*** Data below ***
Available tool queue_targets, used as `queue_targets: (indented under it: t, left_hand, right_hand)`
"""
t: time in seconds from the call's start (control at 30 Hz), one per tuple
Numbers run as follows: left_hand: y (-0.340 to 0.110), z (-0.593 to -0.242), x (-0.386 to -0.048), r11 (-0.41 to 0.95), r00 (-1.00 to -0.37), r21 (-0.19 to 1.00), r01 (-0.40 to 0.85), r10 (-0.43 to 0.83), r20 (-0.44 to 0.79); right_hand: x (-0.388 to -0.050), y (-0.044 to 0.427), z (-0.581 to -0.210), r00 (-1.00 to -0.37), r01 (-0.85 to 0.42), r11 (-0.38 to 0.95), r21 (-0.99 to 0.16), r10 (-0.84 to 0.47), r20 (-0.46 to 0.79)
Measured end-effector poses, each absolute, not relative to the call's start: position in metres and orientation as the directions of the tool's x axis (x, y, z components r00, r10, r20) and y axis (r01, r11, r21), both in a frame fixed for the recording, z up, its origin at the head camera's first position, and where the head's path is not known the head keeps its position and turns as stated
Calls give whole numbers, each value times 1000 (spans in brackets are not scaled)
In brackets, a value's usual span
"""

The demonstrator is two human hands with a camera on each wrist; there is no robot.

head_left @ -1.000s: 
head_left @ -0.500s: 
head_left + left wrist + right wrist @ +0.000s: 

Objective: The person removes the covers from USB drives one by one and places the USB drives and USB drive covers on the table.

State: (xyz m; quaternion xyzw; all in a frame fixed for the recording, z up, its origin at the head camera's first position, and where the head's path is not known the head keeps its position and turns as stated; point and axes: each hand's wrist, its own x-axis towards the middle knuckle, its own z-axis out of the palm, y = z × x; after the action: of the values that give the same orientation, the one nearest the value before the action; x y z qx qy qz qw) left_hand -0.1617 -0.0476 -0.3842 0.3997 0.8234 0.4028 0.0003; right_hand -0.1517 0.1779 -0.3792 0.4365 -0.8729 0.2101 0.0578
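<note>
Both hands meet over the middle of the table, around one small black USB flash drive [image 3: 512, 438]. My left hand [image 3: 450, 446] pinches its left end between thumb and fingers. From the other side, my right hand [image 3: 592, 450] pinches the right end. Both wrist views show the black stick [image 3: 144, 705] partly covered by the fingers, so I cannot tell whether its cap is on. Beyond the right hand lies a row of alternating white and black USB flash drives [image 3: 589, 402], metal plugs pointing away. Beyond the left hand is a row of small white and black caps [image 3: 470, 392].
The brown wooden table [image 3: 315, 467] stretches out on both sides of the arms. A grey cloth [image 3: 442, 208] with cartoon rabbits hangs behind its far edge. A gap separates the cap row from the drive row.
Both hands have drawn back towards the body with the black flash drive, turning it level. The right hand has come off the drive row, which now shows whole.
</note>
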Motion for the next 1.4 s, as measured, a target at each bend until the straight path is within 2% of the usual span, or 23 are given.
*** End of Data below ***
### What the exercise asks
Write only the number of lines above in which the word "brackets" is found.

### Response box
2